Rasionalitas dakwah di atas akan membawa nilai dakwah menjadi universal. Jika
dakwah telah megantarkan umat manusia menjadi umat berakhlak, maka seruluh alam
semesta merasakan kedamaian. Dalam bahasa AL-Qur’an, dakwah merupakan usaha
meratakan rahmat bagi semesta alam. Nabi SAW. Hanya diutus untuk menyebarkan
rahmat tersebut kepada keseluruhan makhluk khususnya manusia dari berbagai etnis
dan agama. Inilah makna universal yang kita maksudkan. Universalitas dakwah lahir
dari pemahaman tentang fungsi dakwah islam, kita tidak hanya bertanya, ‘’Apa buah
dari dakwah islam yang kita lakukan?’’,tetapi kita juga mengandaikan, ‘’Apa yang akan
terjadi bila dakwah islam berhenti?’’.
2. FUNGSI DAKWAH
Kedua, pada sesi Tanya jawab pada pengajian yang dilaksanakan di jalan 38
Grosvensor Square London, ada dua pertanyaan dari seorang ibu, peserta shalat
tarawih, ‘’Karena kesibukan kerja saya yang luar biasa setiap hari, di samping sulitnya
mencari tempat shalat Zhuhur saya akhirkan, sehingga bisa saya gandeng dengan
shlat ‘Ashar?.Pertanyaan kedua, di negeri ini, semua toilet harus kering. Tidak ada
tempat wudhu. Yang ada hanya wastafel (tempat cuci tangan). Bagi bapak-bapak tidak
masalah untuk mengankat kaki ke wastafel untuk berwudhu. Saya wanita tentu
megalami kesulitan mengankat kaki setinggi itu. Bolehkah saya melakukan tayamum
sebagai ganti wudhu atau tetap berwudhu tetapi dengan keringanan tanpa membasuh
kaki?’’
Ketiga, ribuan orang dengan etnis yang sangat beraneka memenuhi masjid berlantai
dua, Central Mosque yang terletak di baker street, Regent Park London. Malam 27
ramadhan itu kaum muslimin berdesakan untuk berzikir sepanjang malam mencari
berkah ialah al qadar. Di sebelah penulis ada muslim berbadan besar dengan kulit
hitam pekat dan di sebelah lainnya terdapat orang-orang yang berkulit sangat putih
dengan rambut yang putih pula. Keakraban antara orang berkulit putih dan hitam
adalah sebuah pemandangan yang langka di Eropa. Dalam makan sahur pada
penghujung malam itu mereka yang berbeda etnisitu makan bersama dalam satu meja.
‘’Kenalkan pak, kedua brother ini baru masuk islam’’ kata Pak Cik, asal Malaysia.
Brother ataun sister adalah panggilan yang paling lazim dipakai di kalangan kaum
muslimin Inggirs untuk memanggil orang laki-laki atau perempuan.
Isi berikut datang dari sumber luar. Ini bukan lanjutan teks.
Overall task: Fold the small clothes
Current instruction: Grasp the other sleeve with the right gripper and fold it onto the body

Dalam penggunaan istilah agama , hidayah telah didefinisikan oleh banyak ahli.
Diantaranya
a. Rasyid ridha dalam endang saifuddin anshori membuat definisi hidayah sebagai
petunjuk hales yang memudahkan sesuatu sampai tujuan
b. Ibnu katsir mengartikan hidayah dengan memberi petunjuk dan memberi
pertolongan lebih lanjut ia menjelaskan hidayah Allah secara lebih detail. Maka
hidayah memberi ilham, pertolongan, rizki, dan pemberian.
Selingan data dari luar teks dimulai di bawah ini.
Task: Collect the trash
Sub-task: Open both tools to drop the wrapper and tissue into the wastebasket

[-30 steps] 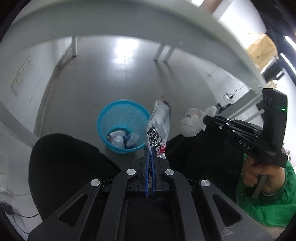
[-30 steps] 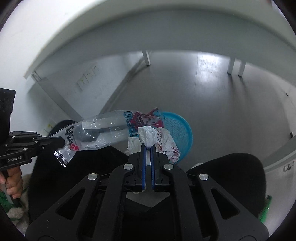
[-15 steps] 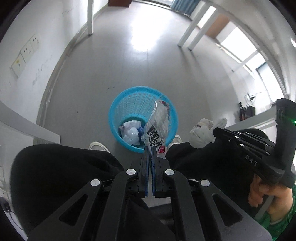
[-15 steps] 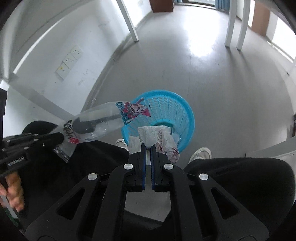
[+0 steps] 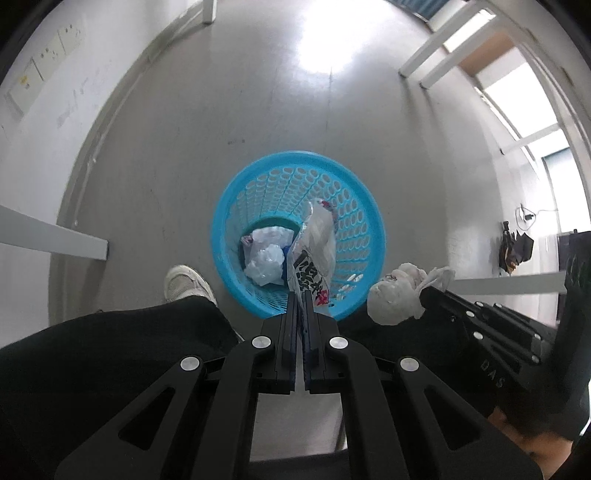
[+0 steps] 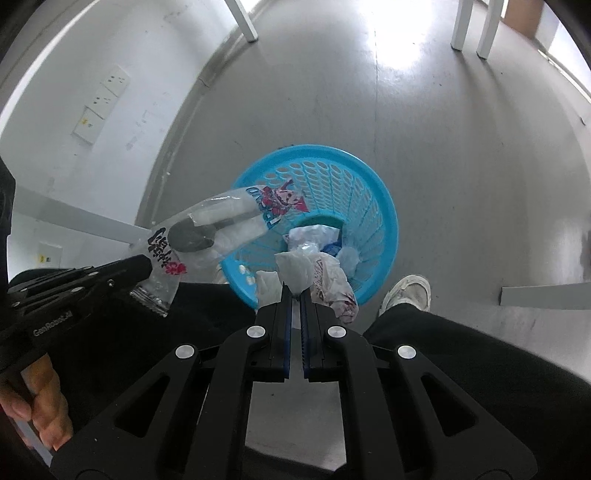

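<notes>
A blue perforated bin (image 5: 354, 206) (image 6: 373, 192) stands on the grey floor with crumpled white trash in its bottom. My left gripper (image 5: 300, 295) is shut on a clear printed plastic wrapper (image 5: 314, 251), which hangs over the bin's mouth. In the right wrist view that wrapper (image 6: 218, 225) reaches from the left gripper (image 6: 146, 264) over the bin's left rim. My right gripper (image 6: 294, 291) is shut on a crumpled white paper wad (image 6: 314, 273) above the bin's near rim. The left wrist view shows the wad (image 5: 399, 295) just right of the bin.
The person's black-trousered legs fill the lower part of both views, with white shoes (image 5: 186, 284) (image 6: 408, 293) either side of the bin. White table legs (image 5: 432, 59) (image 6: 472, 26) stand far off. A wall with sockets (image 6: 101, 105) is on the left.
Both grippers have come down from under the table edge towards the bin, which now looks larger and nearer. The wrapper and the wad stay gripped.
</notes>
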A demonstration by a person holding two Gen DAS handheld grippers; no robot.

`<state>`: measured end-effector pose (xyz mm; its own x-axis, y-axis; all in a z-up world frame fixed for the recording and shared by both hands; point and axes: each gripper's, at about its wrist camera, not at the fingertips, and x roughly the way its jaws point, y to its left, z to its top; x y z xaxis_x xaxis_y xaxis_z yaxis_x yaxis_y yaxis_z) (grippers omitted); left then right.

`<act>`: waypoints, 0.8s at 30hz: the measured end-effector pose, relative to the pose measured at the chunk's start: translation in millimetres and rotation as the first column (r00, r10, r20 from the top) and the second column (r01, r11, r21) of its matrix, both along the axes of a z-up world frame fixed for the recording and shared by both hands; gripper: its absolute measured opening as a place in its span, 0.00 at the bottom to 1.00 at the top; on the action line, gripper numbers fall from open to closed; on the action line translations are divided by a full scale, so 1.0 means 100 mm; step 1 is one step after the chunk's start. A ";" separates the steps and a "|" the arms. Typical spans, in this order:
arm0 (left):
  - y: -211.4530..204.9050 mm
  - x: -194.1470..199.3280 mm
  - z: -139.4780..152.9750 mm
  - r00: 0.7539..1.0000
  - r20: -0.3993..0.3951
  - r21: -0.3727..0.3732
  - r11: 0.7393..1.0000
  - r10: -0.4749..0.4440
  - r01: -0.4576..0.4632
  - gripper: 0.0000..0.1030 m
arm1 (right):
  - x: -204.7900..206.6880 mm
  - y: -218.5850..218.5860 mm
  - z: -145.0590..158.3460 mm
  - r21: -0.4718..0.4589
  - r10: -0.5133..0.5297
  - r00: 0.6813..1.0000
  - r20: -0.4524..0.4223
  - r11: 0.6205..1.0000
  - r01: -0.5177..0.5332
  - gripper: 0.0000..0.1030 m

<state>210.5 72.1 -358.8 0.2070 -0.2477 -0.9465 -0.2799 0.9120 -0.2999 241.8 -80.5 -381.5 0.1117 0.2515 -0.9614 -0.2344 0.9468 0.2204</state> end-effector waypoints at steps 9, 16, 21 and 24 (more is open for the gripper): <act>0.09 0.37 -0.52 0.988 -0.142 -0.039 0.997 0.056 -0.062 0.02 | 0.48 -0.03 -0.54 0.003 -0.048 0.990 -0.132 0.999 0.049 0.04; 0.16 0.63 -0.89 0.970 -0.219 -0.038 0.993 0.102 -0.113 0.02 | 0.77 -0.07 -0.85 0.010 -0.110 0.975 -0.193 0.993 0.114 0.04; 0.19 0.69 -0.96 0.963 -0.240 -0.042 0.990 0.119 -0.132 0.02 | 0.83 -0.09 -0.97 -0.005 -0.137 0.966 -0.217 0.990 0.139 0.04; 0.20 0.71 -0.97 0.962 -0.243 -0.045 0.989 0.126 -0.141 0.02 | 0.86 -0.08 -0.98 -0.002 -0.148 0.964 -0.220 0.989 0.151 0.06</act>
c. Maulana Muhammad ali dalam tafsir the holy Al-Qur’an mengatakan bahwa hidayah
tidak hanya berarti menunjukkan jalan , melainkan berarti pula memimpin manusia
pada jalan yang benar, sehingga mereka mencapai tujuan.
d. M. quraish shihab melihat makna hidayah juga dari rangkaian kalimatnya. Jika
hidayah dirangkai dengan huruf ila maka ia mengandung makna bahawa yang diberi
petunjuk belum berada dalam jalan yang benar.